Hinsichtlich der Auflage 01.01. (Tragen einer Brille) wurden keine Einwendungen erhoben. Diese Auflage ergibt sich ebenfalls aus dem vorliegenden amtsärztlichen Gutachten.

 

Mit Wirkung vom 1. September 2010 hat der Berufungswerber ausdrücklich auf die Führerschein-Gruppe 2 verzichtet.

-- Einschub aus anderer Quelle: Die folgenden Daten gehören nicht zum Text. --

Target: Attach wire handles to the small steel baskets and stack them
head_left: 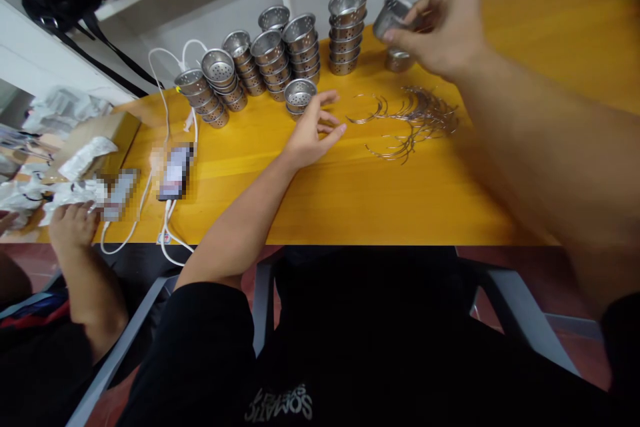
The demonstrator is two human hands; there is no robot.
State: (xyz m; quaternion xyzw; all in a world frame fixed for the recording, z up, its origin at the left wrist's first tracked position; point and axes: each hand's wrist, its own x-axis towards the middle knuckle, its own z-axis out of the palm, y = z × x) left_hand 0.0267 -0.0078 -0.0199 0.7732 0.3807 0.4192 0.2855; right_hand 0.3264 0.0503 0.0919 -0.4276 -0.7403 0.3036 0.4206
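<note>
My right hand pinches a perforated metal cup by its side, tilted and slightly blurred. Just beneath it another metal cup stands on the table; whether the two touch I cannot tell. My left hand rests near the table surface with fingers apart and nothing in them. Right behind it sits a short stack of perforated cups, partly hidden by the fingers. Between my hands lies a loose heap of thin curved metal wires.
Several tall stacks of perforated cups line the back of the yellow table. A phone with white cables lies to the left. Beyond it are another phone, a cardboard box, plastic bags and another person's hand.
</note>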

Gemäß § 27 Abs.1 Z3 FSG hat der Verzicht auf die Lenkberechtigung die Wirkung, dass diese damit erlischt.

 

Der Verzicht des Berufungswerbers richtete sich nach den zu Grunde liegenden Unterlagen (Niederschrift zum Führerschein-Antrag vom 1. September 2010) ausschließlich auf die Gruppe 2. Ein Verzicht des Berufungswerbers auf die Klasse A ergibt sich daraus nicht, sodass dieser Spruchpunkt im erstinstanzlichen Bescheid aufzuheben war, wobei damit die zeitliche Befristung und die vorgeschriebenen Auflagen auch für die Führerschein-Klasse A gelten.

 

 

Rechtsmittelbelehrung:

Gegen diesen Bescheid ist kein ordentliches Rechtsmittel zulässig.

 

Hinweise:

1. Gegen diesen Bescheid kann innerhalb von sechs Wochen ab seiner Zustellung Beschwerde an den Verfassungsgerichtshof und/oder an den Verwaltungsgerichtshof erhoben werden; diese muss – von gesetzlichen Ausnahmen abgesehen – jeweils von einer bevollmächtigten Rechtsanwältin oder einem bevollmächtigten Rechtsanwalt eingebracht werden.

Für jede dieser Beschwerden ist eine Eingabegebühr von 220 Euro zu entrichten.

2. In diesem Verfahren sind Stempelgebühren in Höhe von 13,20 Euro angefallen.